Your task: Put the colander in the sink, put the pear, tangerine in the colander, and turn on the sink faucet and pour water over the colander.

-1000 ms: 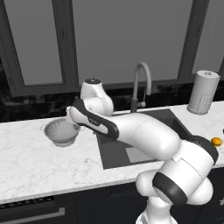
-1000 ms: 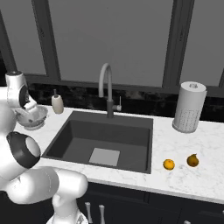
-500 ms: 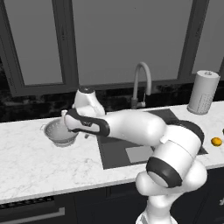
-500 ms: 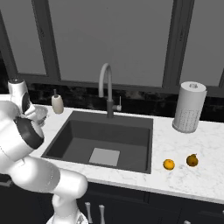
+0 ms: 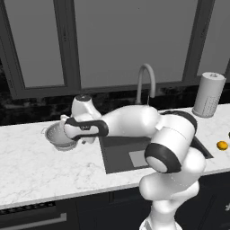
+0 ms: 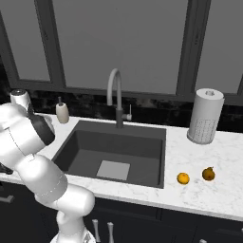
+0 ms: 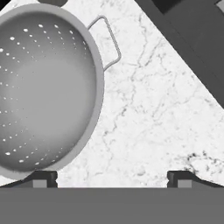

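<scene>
The silver colander (image 7: 43,87) stands upright on the white marble counter left of the sink (image 6: 114,147), and shows as well as the colander (image 5: 57,134) in the left base view. My gripper (image 7: 113,177) hovers open above its right rim and side handle (image 7: 109,41), with nothing between the fingers. One fingertip (image 7: 43,177) is over the bowl's edge, the other over bare marble. The tangerine (image 6: 183,178) and the brown pear (image 6: 208,173) lie on the counter right of the sink. The sink faucet (image 6: 115,95) arches over the basin; no water runs.
A beige soap bottle (image 6: 62,112) stands behind the sink's left corner. A white paper-towel roll (image 6: 205,116) stands at the back right. A dark window wall rises behind the counter. My arm stretches across the sink's left side.
The arm has swung left and down, bringing the hand closer over the colander's right rim. The gripper stayed open. Fruit and colander have not moved.
</scene>
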You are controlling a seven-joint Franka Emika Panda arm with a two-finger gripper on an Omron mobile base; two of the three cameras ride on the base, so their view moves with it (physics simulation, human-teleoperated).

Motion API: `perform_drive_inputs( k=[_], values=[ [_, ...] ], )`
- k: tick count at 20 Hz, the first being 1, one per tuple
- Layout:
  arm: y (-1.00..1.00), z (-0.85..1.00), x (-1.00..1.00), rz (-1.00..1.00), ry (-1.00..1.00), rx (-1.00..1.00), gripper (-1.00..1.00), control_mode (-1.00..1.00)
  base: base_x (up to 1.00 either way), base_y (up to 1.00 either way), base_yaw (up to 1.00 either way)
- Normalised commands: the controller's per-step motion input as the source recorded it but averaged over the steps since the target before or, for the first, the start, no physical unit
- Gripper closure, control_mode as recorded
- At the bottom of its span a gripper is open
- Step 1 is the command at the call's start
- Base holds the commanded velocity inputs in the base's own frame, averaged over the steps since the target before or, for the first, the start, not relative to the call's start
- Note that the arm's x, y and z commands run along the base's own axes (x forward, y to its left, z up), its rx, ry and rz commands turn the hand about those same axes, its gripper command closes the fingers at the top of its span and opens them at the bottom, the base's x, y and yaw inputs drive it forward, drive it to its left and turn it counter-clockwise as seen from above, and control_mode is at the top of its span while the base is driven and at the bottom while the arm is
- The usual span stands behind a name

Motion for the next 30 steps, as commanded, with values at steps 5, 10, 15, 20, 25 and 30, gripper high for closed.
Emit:
perform_drive_inputs(
  k=[5,10,15,20,25,30],
  values=[
    [0.0,-0.25,0.3,-0.09,0.0,0.0,-1.0,-1.0,0.0,0.0,0.0],
    [0.0,-0.24,0.33,-0.06,0.0,0.0,-1.0,-1.0,0.0,0.0,0.0],
    [0.0,-0.2,0.3,-0.06,0.0,0.0,-1.0,-1.0,0.0,0.0,0.0],
    [0.04,-0.17,0.29,-0.05,0.0,0.0,-1.0,-1.0,0.0,0.0,0.0],
    [0.15,-0.11,0.3,-0.04,0.0,0.0,-1.0,-1.0,0.0,0.0,0.0],
    [0.12,-0.21,0.09,-0.03,0.0,0.0,1.0,-1.0,0.0,0.0,0.0]
  ],
)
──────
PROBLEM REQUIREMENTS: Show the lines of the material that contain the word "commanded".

COMPLETED EXERCISE:
- Base holds the commanded velocity inputs in the base's own frame, averaged over the steps since the target before or, for the first, the start, not relative to the call's start
Motion for the next 30 steps, as commanded, with values at steps 5, 10, 15, 20, 25 and 30, gripper high for closed.

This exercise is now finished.